Task details »
From the material below, list every line containing "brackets".

=== Section Start ===

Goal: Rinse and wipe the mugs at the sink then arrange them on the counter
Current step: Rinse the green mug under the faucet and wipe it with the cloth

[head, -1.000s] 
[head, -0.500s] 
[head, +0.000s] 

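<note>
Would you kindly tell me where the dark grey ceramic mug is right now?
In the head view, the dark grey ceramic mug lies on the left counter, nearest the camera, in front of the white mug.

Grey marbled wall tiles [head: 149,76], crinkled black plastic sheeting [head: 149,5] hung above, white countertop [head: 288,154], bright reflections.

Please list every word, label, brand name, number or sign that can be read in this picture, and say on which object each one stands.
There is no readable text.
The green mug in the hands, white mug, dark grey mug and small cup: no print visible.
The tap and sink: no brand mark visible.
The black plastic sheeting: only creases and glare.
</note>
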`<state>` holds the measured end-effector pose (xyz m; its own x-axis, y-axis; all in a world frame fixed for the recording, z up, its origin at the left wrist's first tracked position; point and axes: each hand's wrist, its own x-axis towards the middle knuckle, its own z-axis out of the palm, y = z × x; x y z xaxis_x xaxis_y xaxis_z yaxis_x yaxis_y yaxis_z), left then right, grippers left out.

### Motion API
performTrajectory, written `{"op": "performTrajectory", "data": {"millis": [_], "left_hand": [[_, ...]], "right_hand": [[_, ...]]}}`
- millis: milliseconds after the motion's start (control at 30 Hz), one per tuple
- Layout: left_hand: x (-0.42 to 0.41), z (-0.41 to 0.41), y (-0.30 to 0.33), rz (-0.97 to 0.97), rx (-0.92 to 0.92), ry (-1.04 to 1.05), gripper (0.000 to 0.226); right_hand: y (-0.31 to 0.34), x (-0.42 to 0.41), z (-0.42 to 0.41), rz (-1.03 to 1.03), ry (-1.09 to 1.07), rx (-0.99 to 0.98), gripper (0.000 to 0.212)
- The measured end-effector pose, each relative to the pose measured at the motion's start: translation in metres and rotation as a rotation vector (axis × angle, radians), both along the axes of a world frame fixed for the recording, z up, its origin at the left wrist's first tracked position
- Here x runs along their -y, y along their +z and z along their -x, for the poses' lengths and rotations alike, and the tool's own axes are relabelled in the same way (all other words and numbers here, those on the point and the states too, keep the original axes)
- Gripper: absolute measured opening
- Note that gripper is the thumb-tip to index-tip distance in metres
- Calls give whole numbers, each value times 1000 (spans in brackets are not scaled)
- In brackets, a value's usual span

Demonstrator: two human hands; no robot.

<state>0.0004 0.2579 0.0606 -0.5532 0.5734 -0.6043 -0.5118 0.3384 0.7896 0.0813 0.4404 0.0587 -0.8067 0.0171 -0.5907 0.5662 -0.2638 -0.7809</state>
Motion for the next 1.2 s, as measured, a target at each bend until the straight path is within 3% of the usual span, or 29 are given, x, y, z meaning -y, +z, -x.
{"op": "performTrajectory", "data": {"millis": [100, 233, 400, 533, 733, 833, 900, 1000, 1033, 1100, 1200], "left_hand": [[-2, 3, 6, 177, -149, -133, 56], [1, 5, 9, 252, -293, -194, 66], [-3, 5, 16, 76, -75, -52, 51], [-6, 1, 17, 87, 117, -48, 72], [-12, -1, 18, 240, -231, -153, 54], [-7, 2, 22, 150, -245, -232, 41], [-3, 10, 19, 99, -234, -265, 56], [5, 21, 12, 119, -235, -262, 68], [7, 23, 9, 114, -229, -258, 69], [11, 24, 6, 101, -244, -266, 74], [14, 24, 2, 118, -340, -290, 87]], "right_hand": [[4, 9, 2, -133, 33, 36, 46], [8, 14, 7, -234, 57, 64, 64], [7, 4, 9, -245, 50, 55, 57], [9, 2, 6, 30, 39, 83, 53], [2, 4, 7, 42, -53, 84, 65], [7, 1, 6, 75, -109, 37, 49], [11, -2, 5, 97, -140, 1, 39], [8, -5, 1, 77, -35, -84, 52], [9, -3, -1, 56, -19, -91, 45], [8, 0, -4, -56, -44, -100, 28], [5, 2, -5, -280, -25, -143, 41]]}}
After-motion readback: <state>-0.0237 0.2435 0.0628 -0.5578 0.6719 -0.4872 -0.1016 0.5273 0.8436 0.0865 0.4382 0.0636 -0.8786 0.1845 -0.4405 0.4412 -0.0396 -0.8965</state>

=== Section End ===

Answer to the exercise »
- Calls give whole numbers, each value times 1000 (spans in brackets are not scaled)
- In brackets, a value's usual span

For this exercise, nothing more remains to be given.